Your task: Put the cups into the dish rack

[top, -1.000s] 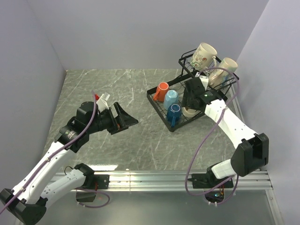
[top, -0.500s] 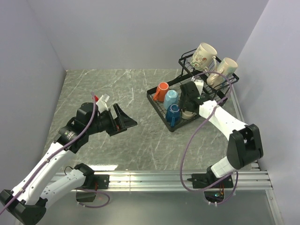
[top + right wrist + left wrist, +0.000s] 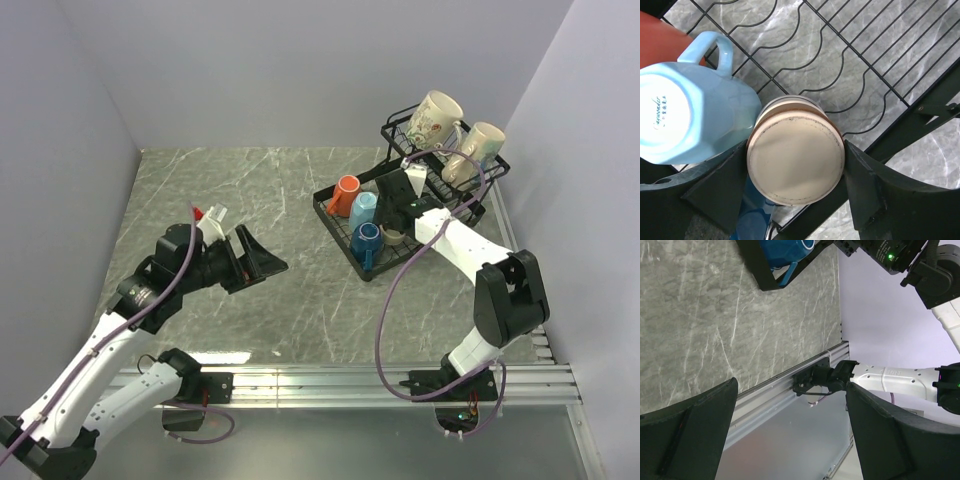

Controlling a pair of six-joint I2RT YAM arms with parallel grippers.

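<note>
Evidently nearly done: two cream mugs [image 3: 435,120] sit in the dish rack's [image 3: 338,235] upper basket, orange mug [image 3: 344,193] and blue mugs [image 3: 364,210] in its tray, where the right end effector [image 3: 795,195] clasps the upturned small cup [image 3: 795,160]; left end effector [image 3: 790,440] gapes empty.

The table [image 3: 250,200] is grey marble with white veins. The dish rack [image 3: 337,234] is black wire. It carries an orange mug [image 3: 344,193], a light blue mug [image 3: 364,210], a dark blue mug [image 3: 371,240], a cream floral mug [image 3: 434,120], a plain cream mug [image 3: 482,142] and a tan-based cup [image 3: 795,150].
</note>
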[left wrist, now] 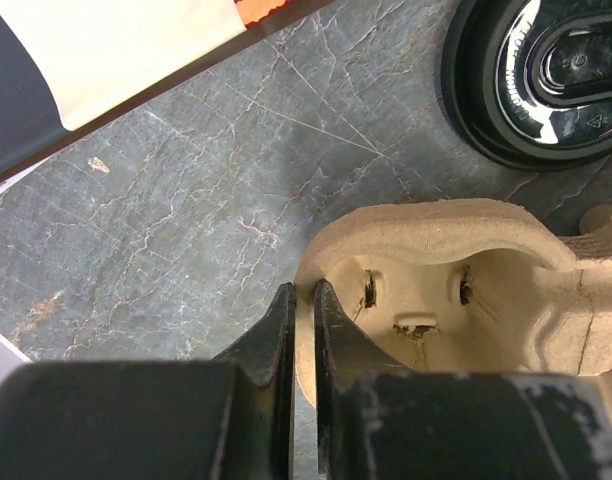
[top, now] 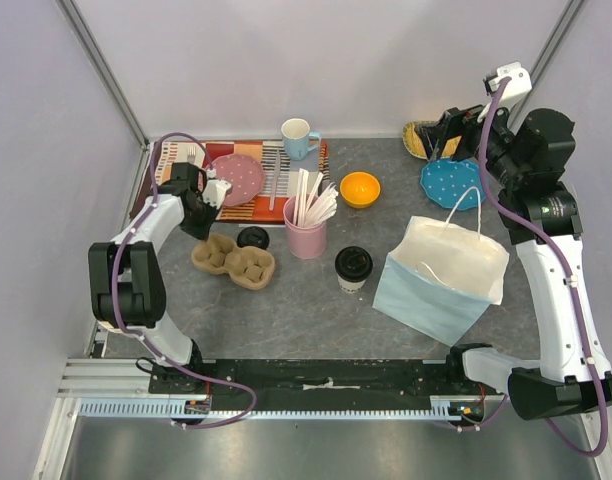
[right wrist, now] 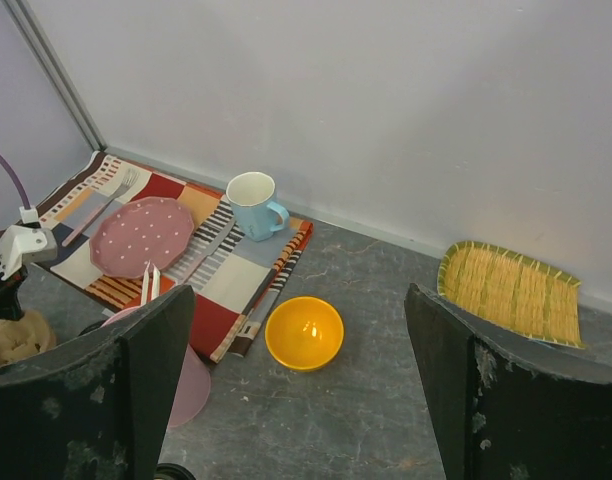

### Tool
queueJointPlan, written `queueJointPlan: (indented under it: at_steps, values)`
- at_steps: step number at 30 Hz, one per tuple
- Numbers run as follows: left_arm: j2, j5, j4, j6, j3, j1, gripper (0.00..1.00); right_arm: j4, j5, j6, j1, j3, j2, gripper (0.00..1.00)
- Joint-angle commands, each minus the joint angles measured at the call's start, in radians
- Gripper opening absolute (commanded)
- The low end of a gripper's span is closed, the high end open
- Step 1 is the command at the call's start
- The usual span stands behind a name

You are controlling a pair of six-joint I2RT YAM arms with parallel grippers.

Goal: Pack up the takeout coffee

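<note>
The rim of the pulp carrier [left wrist: 456, 262] is pinched by the near-closed left pincer [left wrist: 304, 300]; the right pincer [right wrist: 296, 305] is spread wide, empty. The carrier should be kept level lest its thin rim be torn.

The light is bright, even and soft, falling from above, and the top view is sharp throughout. The paper bag [top: 441, 280] throws only a faint shadow on the table [top: 316, 310]. In the left wrist view, glare streaks the glossy black lid [left wrist: 566, 70]. The cardboard cup tray [left wrist: 466, 290] is crisp, while the dark left fingers [left wrist: 271, 345] blur. The right fingers [right wrist: 86, 390] blur too, and the orange bowl [right wrist: 304, 333] gleams.
</note>
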Motion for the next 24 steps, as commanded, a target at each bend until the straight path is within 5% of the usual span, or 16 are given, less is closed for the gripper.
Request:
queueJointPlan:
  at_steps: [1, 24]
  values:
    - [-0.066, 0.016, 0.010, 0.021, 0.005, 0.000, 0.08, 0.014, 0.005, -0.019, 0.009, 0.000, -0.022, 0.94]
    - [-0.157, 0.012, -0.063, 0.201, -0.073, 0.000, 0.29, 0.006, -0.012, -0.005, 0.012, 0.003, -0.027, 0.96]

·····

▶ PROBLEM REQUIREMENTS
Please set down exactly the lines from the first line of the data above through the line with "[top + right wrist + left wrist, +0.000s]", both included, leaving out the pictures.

▶ RESPONSE BOX
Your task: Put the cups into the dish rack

[top, -1.000s] 
[top, -0.500s] 
[top + right wrist + left wrist, +0.000s] 

This exercise is complete.